If we continue to consume at the current rate, in a few years we will need resources equivalent to three planets to sustain us. How can we avoid this forecast?
The crisis we are facing with the COVID-19 pandemic has revealed the vulnerability of the current economic system. Our recovery requires a drastic change in our production and consumption patterns for a circular model in which all products are designed and produced considering the efficient use of natural resources, their reuse, recycling, and the minimization of waste. We have a unique opportunity to make a transition to a more sustainable model that is compatible both with economic and social development and with the planet, making the definitive leap to a resilient and circular economy.
Current resource management, a failed system
The level of overexploitation of natural resources, carbon emissions, and our current waste generation is too high for ecosystems to have the capacity to buffer the impact or compensate for changes. A recent World Bank report warns us that, should the forecast that the world population will reach 9.6 billion by 2050 be fulfilled, it would take about three planets to be able to maintain the current lifestyle.

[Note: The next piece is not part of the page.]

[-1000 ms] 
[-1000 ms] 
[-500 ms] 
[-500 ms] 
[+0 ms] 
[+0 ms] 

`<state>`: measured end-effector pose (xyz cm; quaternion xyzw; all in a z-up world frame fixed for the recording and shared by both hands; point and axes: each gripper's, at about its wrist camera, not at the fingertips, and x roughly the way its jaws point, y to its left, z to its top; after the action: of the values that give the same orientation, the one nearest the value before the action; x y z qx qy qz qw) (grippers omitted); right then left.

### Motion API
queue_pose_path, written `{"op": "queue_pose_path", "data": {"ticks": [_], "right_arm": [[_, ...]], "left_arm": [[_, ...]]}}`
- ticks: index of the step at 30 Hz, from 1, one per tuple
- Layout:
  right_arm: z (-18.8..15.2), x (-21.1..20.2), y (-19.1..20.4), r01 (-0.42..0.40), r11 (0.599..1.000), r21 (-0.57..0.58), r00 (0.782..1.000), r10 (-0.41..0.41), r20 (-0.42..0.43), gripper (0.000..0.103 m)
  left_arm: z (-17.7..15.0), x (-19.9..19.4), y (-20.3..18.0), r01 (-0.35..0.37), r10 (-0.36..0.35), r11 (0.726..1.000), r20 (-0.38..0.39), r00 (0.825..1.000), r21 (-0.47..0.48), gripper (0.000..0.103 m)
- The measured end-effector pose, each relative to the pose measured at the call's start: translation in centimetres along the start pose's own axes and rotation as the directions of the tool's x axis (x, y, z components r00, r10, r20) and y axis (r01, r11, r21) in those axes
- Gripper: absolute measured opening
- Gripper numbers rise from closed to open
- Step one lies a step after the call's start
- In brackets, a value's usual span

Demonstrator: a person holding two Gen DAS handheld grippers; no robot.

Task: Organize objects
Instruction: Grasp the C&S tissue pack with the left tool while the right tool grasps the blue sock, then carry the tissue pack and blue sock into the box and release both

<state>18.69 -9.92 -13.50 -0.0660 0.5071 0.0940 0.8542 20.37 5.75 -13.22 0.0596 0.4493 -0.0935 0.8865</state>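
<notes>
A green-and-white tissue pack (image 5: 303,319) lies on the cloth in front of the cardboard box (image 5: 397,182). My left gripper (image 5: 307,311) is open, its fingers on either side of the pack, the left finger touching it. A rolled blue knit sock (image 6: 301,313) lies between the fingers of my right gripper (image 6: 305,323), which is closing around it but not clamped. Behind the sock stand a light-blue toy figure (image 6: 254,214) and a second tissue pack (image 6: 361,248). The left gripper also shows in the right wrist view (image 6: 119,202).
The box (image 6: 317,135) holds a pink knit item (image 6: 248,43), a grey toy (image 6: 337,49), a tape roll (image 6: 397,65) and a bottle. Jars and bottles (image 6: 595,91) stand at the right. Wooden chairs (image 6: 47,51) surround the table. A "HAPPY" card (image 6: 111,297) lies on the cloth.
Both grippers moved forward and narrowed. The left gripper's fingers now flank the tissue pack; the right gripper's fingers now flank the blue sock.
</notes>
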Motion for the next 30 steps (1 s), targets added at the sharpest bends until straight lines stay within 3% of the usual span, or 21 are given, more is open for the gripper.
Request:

The population growth in recent decades, mainly in large cities, has been accompanied by a significant increase in consumption, causing an exponential increase in the amount of waste produced.
The current situation in Latin America and the Caribbean is not encouraging. According to a recent report by UN Environment, the region generates roughly 10% of the world’s waste. Approximately one third ends up in open dumps with inadequate final disposal practices, which causes serious impacts on health and the environment. Additionally, it is estimated that only 10% of the waste generated is being recovered and that an enormous amount of material and energy resources are being wasted.
Therefore, the transition to a circular economy, in which the value of resources, materials and products is maintained for as long as possible, while minimizing waste generation, will be key. This transition will promote the development of a resource-efficient, sustainable economy that generates competitive and sustainable advantages. It will in turn avoid price volatility that results from resource scarcity and help create new and innovative opportunities. On the other hand, it could become a source of local jobs, providing clear opportunities for social cohesion and integration.
Sustainability of key sectors
Increasing the coherence of policies that promote environmental sustainability will be key to achieving the United Nations Sustainable Development Goals (SDGs) by 2030, particularly SGD 12 that refers to ensuring sustainable consumption and production patterns.
It will be essential to have regulatory frameworks in the region that stimulate the sustainability of key sectors, help prevent the generation of waste and promote its recovery in all strategic sectors of the economy. To do this, it will be necessary to establish lines of action that promote research and innovation programs in the creation of new materials, technologies that optimize their recovery, and production methods that promote our transition towards a circular economy.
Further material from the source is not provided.